**Activity**
Could you copy, exactly as written, every line from the first line of the records through the one containing "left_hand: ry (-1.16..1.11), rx"?

______

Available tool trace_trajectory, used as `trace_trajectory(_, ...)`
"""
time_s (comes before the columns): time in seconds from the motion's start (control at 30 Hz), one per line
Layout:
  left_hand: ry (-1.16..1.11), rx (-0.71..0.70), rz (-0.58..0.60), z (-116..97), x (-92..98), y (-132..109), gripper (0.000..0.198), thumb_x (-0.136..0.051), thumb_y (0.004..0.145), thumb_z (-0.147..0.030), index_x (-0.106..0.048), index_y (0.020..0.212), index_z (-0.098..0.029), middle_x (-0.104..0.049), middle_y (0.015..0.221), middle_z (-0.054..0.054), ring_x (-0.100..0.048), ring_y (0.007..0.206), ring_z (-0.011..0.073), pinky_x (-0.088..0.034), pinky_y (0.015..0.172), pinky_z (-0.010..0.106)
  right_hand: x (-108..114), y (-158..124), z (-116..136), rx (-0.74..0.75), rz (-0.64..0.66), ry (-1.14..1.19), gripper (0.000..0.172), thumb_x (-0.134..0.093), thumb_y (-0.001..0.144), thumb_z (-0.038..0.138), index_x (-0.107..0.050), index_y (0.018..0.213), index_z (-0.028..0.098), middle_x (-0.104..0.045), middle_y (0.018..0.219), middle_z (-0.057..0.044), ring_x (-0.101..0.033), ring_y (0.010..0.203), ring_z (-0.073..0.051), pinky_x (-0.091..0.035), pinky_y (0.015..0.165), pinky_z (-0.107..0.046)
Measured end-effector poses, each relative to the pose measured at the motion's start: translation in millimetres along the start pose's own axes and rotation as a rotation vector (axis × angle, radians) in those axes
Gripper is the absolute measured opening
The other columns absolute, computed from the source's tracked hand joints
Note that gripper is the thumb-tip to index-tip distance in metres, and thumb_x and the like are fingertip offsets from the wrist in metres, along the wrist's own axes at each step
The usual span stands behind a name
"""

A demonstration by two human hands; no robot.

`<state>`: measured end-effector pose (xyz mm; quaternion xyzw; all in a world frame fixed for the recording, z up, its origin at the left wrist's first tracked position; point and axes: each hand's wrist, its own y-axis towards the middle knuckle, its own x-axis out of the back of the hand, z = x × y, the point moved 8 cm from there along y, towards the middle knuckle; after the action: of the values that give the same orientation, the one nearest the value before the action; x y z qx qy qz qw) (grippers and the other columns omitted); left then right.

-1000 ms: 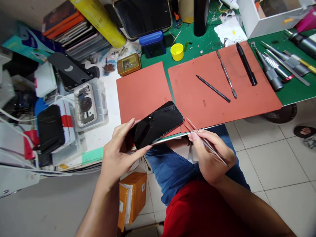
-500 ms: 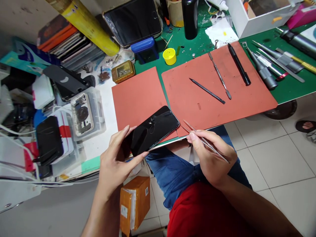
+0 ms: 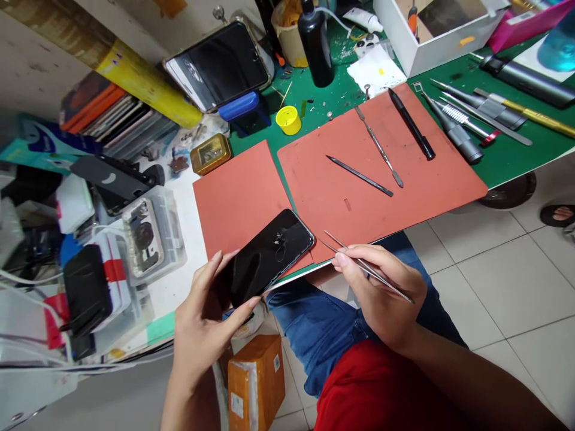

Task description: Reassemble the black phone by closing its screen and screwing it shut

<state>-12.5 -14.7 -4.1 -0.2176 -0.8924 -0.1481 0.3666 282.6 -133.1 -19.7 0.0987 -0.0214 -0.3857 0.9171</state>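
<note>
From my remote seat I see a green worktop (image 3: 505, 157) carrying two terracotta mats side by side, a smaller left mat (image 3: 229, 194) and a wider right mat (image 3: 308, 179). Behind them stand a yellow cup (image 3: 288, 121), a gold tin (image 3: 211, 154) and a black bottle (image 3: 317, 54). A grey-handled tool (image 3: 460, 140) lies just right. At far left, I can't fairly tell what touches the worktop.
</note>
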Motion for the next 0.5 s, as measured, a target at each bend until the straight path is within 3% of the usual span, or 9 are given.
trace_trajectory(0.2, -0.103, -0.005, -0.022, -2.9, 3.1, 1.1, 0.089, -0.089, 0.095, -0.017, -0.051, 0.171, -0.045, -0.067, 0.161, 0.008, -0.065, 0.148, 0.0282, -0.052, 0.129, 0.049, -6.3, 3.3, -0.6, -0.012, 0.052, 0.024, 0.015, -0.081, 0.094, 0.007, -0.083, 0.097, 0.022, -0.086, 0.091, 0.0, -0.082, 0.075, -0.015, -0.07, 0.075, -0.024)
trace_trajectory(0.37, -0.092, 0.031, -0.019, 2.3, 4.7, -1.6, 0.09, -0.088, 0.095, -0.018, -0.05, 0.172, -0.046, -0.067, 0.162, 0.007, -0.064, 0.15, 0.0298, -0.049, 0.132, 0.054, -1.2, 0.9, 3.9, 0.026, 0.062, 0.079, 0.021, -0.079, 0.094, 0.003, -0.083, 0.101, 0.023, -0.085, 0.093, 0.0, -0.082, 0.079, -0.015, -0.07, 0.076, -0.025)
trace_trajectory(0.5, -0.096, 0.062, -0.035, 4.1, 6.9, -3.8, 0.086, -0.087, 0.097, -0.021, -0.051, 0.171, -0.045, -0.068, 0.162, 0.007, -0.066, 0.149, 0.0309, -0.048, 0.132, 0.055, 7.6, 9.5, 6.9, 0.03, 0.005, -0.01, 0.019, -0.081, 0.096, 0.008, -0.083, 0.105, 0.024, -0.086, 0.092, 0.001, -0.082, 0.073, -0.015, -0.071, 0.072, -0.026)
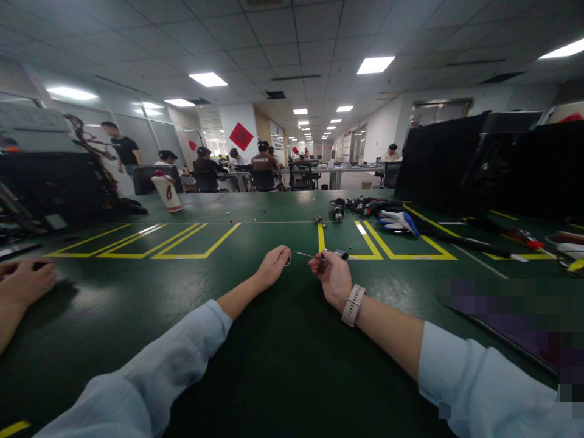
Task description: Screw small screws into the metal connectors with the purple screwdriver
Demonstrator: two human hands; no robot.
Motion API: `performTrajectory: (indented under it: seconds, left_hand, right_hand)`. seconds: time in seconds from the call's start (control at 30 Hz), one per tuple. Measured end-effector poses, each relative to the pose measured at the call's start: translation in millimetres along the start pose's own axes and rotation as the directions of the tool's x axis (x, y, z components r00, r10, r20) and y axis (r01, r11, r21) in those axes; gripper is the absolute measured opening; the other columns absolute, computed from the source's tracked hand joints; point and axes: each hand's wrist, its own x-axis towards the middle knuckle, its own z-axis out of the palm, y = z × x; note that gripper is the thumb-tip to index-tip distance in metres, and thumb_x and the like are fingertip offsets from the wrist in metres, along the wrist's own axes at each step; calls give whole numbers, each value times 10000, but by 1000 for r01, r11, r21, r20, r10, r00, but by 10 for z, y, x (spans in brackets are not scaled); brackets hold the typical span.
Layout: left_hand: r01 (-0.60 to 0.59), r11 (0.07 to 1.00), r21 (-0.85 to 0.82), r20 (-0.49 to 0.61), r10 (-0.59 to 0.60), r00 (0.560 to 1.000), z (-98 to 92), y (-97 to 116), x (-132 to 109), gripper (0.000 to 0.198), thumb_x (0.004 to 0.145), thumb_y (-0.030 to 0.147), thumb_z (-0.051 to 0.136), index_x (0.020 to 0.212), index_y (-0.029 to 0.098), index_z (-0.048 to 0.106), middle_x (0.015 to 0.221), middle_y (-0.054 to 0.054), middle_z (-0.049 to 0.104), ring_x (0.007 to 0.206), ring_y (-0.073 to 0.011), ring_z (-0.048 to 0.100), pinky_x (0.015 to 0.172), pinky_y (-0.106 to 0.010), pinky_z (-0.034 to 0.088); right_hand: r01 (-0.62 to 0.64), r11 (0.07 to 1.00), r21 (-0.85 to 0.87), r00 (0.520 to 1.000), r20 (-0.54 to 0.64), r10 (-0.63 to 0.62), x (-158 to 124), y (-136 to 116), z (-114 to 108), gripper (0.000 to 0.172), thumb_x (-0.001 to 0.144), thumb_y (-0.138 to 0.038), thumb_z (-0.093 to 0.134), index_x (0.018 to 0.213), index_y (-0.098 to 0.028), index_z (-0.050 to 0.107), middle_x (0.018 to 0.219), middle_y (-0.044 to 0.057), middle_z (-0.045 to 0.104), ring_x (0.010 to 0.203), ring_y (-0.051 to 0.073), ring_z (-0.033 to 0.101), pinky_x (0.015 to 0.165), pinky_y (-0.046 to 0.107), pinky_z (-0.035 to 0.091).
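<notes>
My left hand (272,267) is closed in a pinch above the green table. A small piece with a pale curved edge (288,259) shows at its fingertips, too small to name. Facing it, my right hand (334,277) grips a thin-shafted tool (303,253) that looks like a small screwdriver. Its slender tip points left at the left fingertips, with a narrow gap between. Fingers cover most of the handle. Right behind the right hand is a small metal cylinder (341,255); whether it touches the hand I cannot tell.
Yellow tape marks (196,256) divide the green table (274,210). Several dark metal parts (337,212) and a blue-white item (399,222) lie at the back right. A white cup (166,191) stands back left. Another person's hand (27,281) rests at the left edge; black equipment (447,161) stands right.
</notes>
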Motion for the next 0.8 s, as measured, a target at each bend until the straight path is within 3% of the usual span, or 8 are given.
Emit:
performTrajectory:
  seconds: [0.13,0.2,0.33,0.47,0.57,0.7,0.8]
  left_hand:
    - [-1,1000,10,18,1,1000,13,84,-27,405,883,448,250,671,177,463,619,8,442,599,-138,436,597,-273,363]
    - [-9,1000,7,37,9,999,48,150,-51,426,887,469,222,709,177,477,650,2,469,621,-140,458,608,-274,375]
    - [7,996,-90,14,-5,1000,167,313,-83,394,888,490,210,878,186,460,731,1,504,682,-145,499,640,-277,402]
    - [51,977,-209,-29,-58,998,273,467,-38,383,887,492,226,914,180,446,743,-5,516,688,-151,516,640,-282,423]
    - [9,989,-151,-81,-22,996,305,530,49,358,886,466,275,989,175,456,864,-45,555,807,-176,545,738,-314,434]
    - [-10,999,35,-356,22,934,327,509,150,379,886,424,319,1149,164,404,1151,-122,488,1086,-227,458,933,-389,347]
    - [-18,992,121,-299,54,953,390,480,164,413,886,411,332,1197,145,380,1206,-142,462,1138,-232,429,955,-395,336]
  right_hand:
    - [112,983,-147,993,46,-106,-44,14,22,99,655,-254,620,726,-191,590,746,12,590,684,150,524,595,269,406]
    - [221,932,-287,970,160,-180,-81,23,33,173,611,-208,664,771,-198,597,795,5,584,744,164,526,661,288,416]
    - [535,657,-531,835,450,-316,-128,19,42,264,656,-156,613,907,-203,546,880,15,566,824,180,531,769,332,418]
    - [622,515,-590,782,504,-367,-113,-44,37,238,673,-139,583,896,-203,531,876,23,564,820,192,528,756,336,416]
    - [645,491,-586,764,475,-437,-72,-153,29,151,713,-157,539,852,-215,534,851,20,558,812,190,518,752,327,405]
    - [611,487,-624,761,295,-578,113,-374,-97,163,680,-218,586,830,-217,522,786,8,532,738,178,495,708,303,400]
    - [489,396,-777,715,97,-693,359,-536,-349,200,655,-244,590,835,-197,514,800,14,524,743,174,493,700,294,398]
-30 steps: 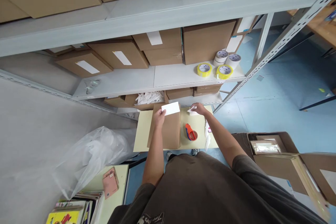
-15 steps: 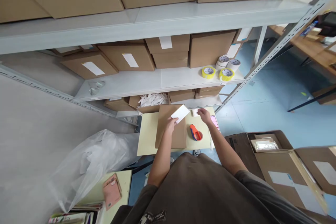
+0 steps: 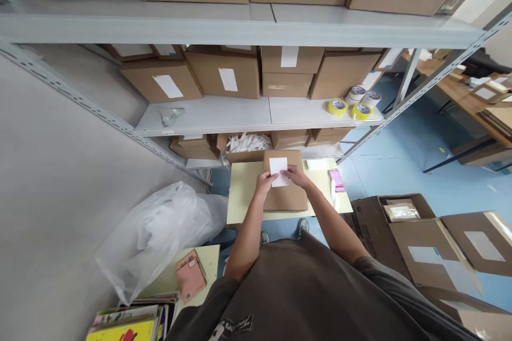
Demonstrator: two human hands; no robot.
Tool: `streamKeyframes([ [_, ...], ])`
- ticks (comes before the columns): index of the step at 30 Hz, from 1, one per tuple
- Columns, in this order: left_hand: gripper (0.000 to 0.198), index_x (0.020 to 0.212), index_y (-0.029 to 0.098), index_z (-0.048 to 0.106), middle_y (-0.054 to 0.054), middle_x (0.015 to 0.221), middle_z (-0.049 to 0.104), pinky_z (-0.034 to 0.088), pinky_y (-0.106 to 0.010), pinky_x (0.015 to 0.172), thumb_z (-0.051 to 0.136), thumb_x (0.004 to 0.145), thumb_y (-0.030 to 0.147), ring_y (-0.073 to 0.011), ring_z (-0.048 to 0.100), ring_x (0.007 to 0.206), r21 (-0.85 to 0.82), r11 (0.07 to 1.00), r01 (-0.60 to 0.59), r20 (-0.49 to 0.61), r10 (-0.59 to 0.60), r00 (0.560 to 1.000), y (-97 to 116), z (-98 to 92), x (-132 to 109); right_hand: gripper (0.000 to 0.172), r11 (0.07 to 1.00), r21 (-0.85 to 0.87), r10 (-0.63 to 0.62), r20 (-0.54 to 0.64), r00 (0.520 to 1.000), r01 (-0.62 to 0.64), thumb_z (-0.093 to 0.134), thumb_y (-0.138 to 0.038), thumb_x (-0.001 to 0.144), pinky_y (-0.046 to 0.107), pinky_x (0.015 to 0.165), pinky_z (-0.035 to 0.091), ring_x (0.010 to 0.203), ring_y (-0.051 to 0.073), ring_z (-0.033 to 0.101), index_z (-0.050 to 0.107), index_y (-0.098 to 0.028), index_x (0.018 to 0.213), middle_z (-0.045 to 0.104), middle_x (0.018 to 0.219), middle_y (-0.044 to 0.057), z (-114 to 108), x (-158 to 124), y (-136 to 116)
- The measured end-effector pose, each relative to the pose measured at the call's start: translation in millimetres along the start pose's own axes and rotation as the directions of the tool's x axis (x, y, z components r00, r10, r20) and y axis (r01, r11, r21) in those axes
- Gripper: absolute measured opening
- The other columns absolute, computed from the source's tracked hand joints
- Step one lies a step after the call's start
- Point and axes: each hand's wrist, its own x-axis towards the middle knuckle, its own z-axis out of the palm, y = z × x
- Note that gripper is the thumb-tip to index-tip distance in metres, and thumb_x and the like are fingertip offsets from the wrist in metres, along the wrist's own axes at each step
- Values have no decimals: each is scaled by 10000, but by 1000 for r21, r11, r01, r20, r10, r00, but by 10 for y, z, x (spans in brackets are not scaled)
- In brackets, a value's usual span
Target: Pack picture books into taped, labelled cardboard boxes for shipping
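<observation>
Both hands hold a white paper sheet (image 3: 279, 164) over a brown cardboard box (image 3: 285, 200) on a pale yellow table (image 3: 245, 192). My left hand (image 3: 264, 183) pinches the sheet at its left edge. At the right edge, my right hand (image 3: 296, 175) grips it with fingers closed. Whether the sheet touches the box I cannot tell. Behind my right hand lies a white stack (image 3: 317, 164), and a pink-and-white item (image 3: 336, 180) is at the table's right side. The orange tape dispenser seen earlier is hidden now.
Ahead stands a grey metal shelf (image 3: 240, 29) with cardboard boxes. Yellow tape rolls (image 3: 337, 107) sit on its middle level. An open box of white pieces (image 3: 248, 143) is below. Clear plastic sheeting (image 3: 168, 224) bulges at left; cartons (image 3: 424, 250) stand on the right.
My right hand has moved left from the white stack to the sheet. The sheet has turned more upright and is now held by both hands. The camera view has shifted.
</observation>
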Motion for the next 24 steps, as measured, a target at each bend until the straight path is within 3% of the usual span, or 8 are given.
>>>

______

**Final answer**
Available tool trace_trajectory, used as `trace_trajectory(_, ...)`
"""
time_s (comes before the columns): time in seconds from the motion's start (control at 30 Hz), one per line
Layout:
  left_hand: ry (-1.16..1.11), rx (-0.71..0.70), rz (-0.58..0.60), z (-116..97), x (-92..98), y (-132..109), gripper (0.000..0.198), thumb_x (-0.136..0.051), thumb_y (0.004..0.145), thumb_z (-0.147..0.030), index_x (-0.106..0.048), index_y (0.020..0.212), index_z (-0.098..0.029), middle_x (-0.104..0.049), middle_y (0.015..0.221), middle_z (-0.054..0.054), ring_x (-0.100..0.048), ring_y (0.007..0.206), ring_z (-0.011..0.073), pinky_x (-0.088..0.034), pinky_y (0.015..0.172), pinky_z (-0.010..0.106)

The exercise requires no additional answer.